Records – why aren’t we recording the future?

I’ve been chewing on a series of posts for about a week now and I just can’t quite nail the full thought process behind them.

I have a belief that records achieves real value through a specific sequence:

  1. Record (past tense).
  2. Record in real time and drive action.
  3. Take the real time recordings and make them predictive.

Records should be catalytic.

What I mean by that is that having a record should prompt action of some kind.

The basis of this is that if it’s important, it’s a record. 

Data, information – who cares. 

Records are important.

So recording information entering an organisation, should prompt action – or else why would we bother recording it?

The shorter the window between receiving and recording – the faster the action that’s possible.

So we need to record first, and record in systems that allow the orchestration of a lot of actions. 

This is the essence of the move from Recording (past tense) to recording in real time – it’s the move from people doing things and then recording them, to people recording things so that action is then driven at scale by a system.

Simple example – a biosecurity officer who gets a notification of a bio-hazard will coordinate a group of people to perform actions – then record what happens. 

A system that records the notification in real time can drive the actions automatically, and at scale. When we do this, we remove the delay of waiting for a human to do things in serial, and we put them in a system that can do them in parallel.

I think once we reach that, the only logical step is to predict the future.

Because at this point, we know what people do with the information that comes into our organisation.

We know what the volume is.

We know who it goes to.

We should be able to harvest that information, and use it to predict capacity for the future, to analyse trends and stop problems before they happen.

Where I’m stuck, is in working out whether this is something that records SHOULD do. I feel like we’re treading dangerously close to IS/Analytics and Operations territory here. 

Should Records be advancing this area?

I’m not sure.

What I’m also not sure though, is who else is going to do it. So it’s an opportunity.

On structured data, there’s already lots of work in progress. 

In some ways, that represents a loss for records – because it’s work that could have become part of records and contributed to the value perception of records in the organisation.

On unstructured or semi-structured information, records are still the holders of the information, and very few organisations seem to be doing the work to harvest value back from it. So we could – and add another source of value to our kit bag.

But should we?

1 thought on “Records – why aren’t we recording the future?”

  1. Hi Karl, I always enjoy hearing about the thoughts you are chewing on 🙂 Here are 2 brief reflections on the post above, which I’m sure we’ll discuss in more depth soon. I believe the key is to come back to basics, to some simple fundamentals of recordkeeping theory and definitions.

    Firstly, the ISO standard defines records as [content] that is created or received – and maintained *as evidence or information* by an organisation or person… This speaks to your thought on record past/future.

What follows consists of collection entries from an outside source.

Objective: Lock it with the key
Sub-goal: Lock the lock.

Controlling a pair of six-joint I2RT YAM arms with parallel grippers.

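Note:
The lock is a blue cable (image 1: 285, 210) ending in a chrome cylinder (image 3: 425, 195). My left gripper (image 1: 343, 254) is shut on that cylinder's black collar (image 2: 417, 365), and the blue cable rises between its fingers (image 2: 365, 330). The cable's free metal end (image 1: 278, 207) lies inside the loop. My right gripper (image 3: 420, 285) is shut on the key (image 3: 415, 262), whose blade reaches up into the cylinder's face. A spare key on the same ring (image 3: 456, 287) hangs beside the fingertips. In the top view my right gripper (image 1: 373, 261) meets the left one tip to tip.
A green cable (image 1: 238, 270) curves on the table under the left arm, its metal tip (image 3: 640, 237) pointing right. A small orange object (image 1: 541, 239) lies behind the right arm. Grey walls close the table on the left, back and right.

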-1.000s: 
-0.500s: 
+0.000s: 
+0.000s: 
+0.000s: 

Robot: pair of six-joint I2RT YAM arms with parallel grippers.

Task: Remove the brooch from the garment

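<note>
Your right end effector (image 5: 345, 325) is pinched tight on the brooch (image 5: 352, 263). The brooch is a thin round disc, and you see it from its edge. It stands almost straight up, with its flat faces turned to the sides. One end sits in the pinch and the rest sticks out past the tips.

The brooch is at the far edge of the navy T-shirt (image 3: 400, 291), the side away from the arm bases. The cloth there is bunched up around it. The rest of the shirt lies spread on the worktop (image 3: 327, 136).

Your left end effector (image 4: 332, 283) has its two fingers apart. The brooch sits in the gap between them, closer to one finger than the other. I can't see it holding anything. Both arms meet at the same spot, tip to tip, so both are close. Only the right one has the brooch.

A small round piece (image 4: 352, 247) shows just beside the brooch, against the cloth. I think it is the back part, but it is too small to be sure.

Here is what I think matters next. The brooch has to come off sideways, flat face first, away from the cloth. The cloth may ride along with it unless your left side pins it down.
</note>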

We ‘record’ things: to provide proof or memory about things that happened in the past (evidence); and to help us make decisions about things in the future (information). These things don’t necessarily happen sequentially. They can happen in any order or concurrently. This is the concept of the records continuum.

    Secondly, the concept of ‘by-design’ approaches to recordkeeping and records systems – again linked to the continuum and the understanding that recordkeeping requirements are intrinsically linked to/driven by a process. The process determined whether, and when a record is required to be created or captured; who can or should have access to it and at what point in the process they need it; how long it should be retained to provide evidence of who did what and why or to provide information for a future/related process.

    These things have been part of recordkeeping theory for many decades but have been slow to make it into recordkeeping practice. There’s probably been a skills gap in our profession, which aligned professions have tried to fill – because there are real and pressing business needs for recordkeeping knowledge in the information/digital age. We’ve also lacked the ability to articulate our value – an area where I believe we continue to struggle.

    Where I see light and opportunity ahead are in the new graduates coming into the profession, and aligned professionals who have spent a lot of time in the records space. I think both these groups are doing great work in translating longstanding theory into practices for modern times and digital environments.